METHODS: Thirty diabetic recipient rats were divided into three groups (n = 10 per group). In the control group, 300 IEQ islets were transplanted in each rat under the capsule of the right kidney, which were considered as marginal grafts. In the VEC group, VEC together with the islets were transplanted in each rat. In the VEGF group, VEC transfected by pIRES2-EGFP/VEGF165 plasmid and the islets were transplanted in each rat. Blood glucose and insulin levels were evaluated every other day after operation. Intravenous glucose tolerance test (IVGTT) was performed 10 d after the transplantation. Hematoxylin and eosin (HE) staining was used to evaluate the histological features of the graft islets. Immunohistochemical staining was used to detect insulin-6, VEGF and CD34 (MVD) expression in the graft islets.

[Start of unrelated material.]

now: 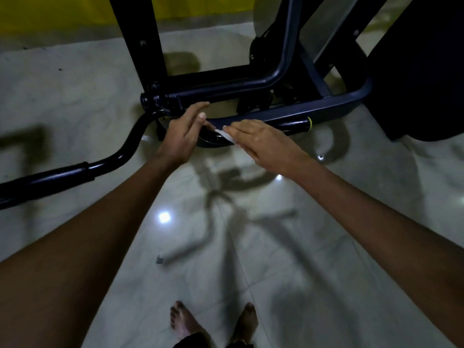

RESULTS: Blood glucose and insulin levels in the VEGF group restored to normal 3 d after transplantation. In contrast, diabetic rats receiving the same islets with or without normal VECs displayed moderate hyperglycemia and insulin, without a significant difference between these two groups. IVGTT showed that both the amplitude of blood glucose induction and the kinetics of blood glucose in the VEGF group restored to normal after transplantation. H&E and immunohistochemical staining showed the presence of a large amount of graft islets under the capsule of the kidney, which were positively stained with insulin-6 and VEGF antibodies in the VEGF group. In the cell masses, CD34-stained VECs were observed. The similar masses were also seen in the other two groups, but with a fewer positive cells stained with insulin-6 and CD34 antibodies. No VEGF-positive cells appeared in these groups. Microvessel density (MVD) was significantly higher in the VEGF group compared to the other two groups.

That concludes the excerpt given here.